Question

A 35 M long ladder just reach a window of a building. If the ladder makes an angle {theta} with the level of ground such that
$10 \: theta= \frac{1}{2 \sqrt{6} }$
then find
1)-height of the window above the ground level
2)-horizontal distance of the foot of the ladder from the building

Answer 1

i think that 10 theta is actually tan theta

Answer 2

Concept:

The Pythagorean theorem, sometimes known as Pythagoras' theorem, is a fundamental relationship between the three sides of a right triangle in Euclidean geometry. The size of the square whose side is the hypotenuse is equal to the sum of the areas of the squares on the other two sides, according to this rule.

Given:

A ladder length is $35m$ making an angle $tan\theta=\frac{1}{2\sqrt{6}}$

To Find:

1. The height of the window above the ground level.

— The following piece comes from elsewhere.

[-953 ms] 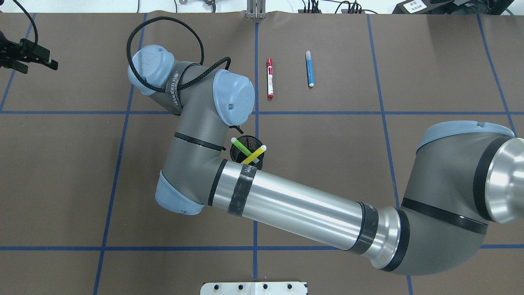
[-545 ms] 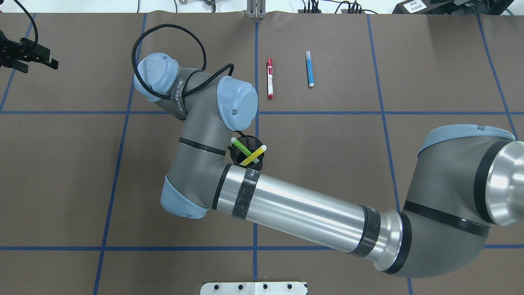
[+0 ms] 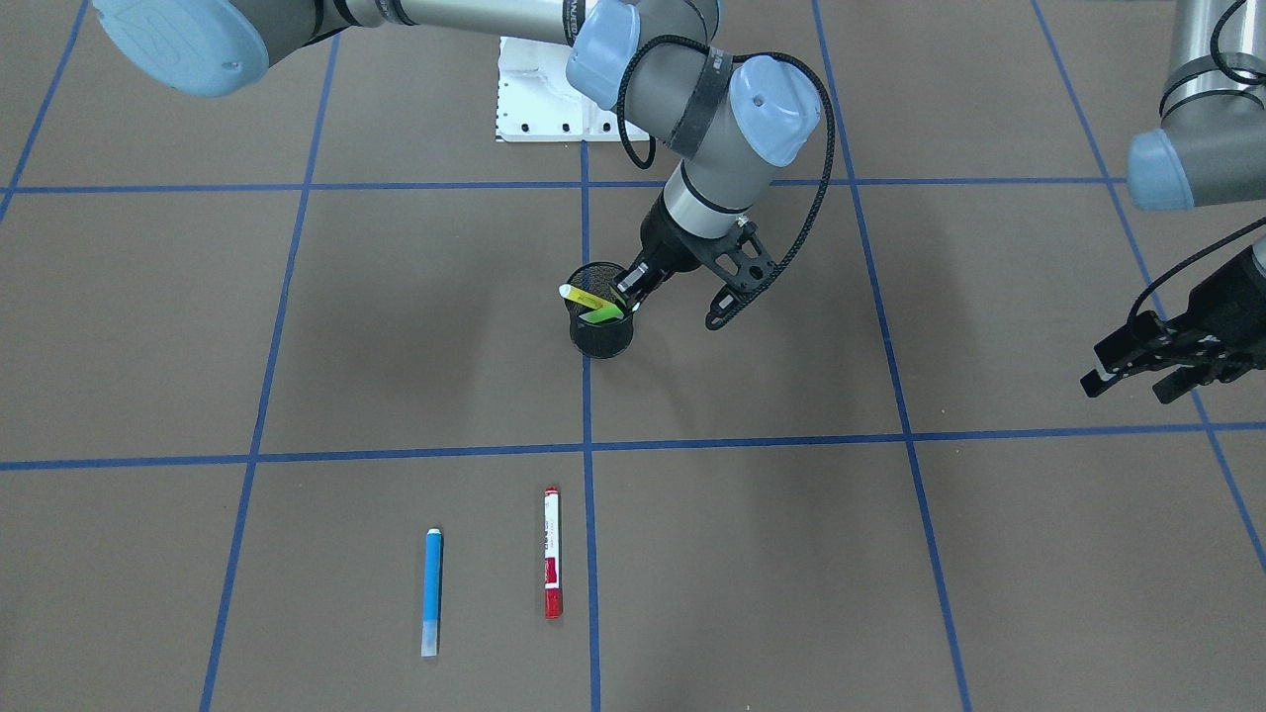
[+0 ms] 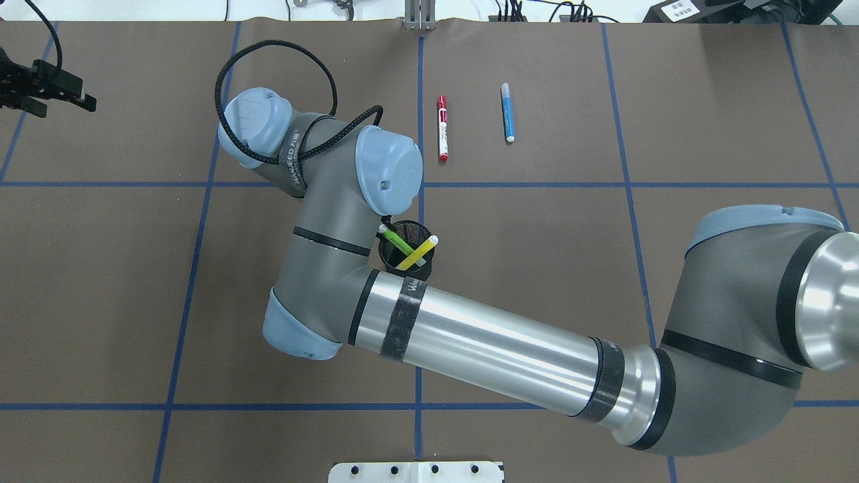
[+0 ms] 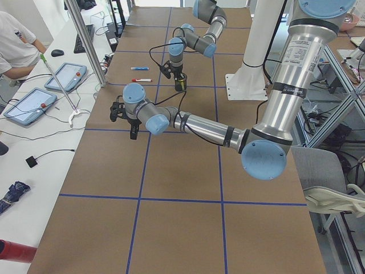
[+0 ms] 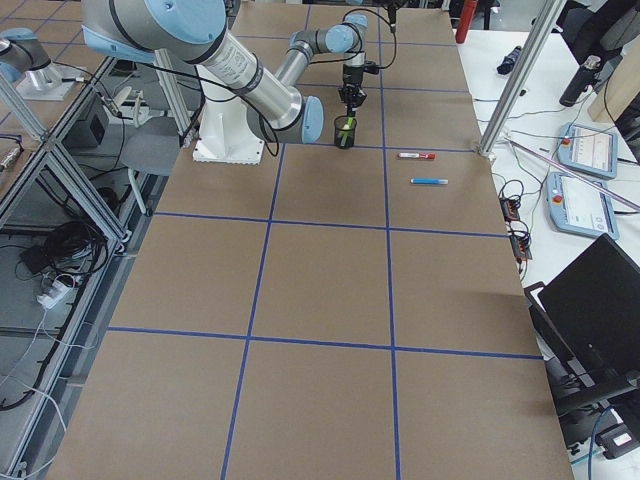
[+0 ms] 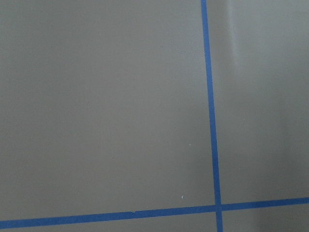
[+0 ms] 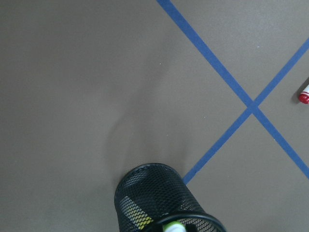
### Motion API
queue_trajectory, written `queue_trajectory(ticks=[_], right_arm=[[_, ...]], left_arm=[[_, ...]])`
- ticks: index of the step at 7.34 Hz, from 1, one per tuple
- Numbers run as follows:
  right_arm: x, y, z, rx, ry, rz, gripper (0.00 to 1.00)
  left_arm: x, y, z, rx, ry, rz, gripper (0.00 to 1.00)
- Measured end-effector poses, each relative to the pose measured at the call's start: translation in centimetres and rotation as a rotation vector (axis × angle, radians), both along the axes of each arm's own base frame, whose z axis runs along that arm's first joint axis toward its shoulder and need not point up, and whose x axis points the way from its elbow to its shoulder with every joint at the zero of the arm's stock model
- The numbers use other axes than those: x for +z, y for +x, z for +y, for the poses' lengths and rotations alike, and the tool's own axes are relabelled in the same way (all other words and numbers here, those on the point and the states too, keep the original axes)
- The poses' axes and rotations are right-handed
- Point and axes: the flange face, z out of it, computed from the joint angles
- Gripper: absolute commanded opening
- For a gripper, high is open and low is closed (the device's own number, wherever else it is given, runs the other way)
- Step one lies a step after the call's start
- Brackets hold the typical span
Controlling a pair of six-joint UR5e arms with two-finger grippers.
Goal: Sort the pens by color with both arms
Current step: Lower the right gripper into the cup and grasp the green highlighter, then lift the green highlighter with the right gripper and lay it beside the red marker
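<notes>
I see a matt brown, paper-like sheet (image 4: 537,268) over the table, crossed by smooth blue tape (image 4: 523,184). My right arm (image 4: 496,342) has a glossy polished metal tube, matt grey housings and smooth light-blue plastic caps. The cup (image 3: 600,336) is black wire mesh. The red pen (image 4: 442,127) and blue pen (image 4: 507,114) look like smooth plastic.

Bright, even light from overhead; soft, faint shadows fall on the tabletop (image 3: 396,326) near its middle, and glare streaks the silver tube of the right arm (image 4: 496,342).
</notes>
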Motion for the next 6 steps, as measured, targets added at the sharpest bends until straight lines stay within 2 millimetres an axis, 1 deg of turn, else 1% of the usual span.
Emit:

2. The horizontal distance of the foot of the ladder from the building.

Solution:

The angle given is$tan\theta=\frac{1}{2\sqrt{6}}$.

$\tan \theta=\frac{1}{2 \sqrt{6}}=\frac{A C}{B C}\\\\ B C=A C \times 2 \sqrt{6} \\\\ (B C)^{2}=24(A C)^{2}$

Use Pythagoras theorem

$A B^{2}=A C^{2}+B C^{2}$

Put values in it.

$35 \times 35=25(A C)^{2}\\ (AC)^{2}=\frac{35 \times 35}{25} \\\\ (A C)^{2}=49 \\AC=7$

Therefore the height of the window above the ground level is $7m$.

Find the value of $BC$ to calculate the horizontal distance of the foot of the ladder.

Put the value of $AC$ in $B C=A C \times 2 \sqrt{6}$.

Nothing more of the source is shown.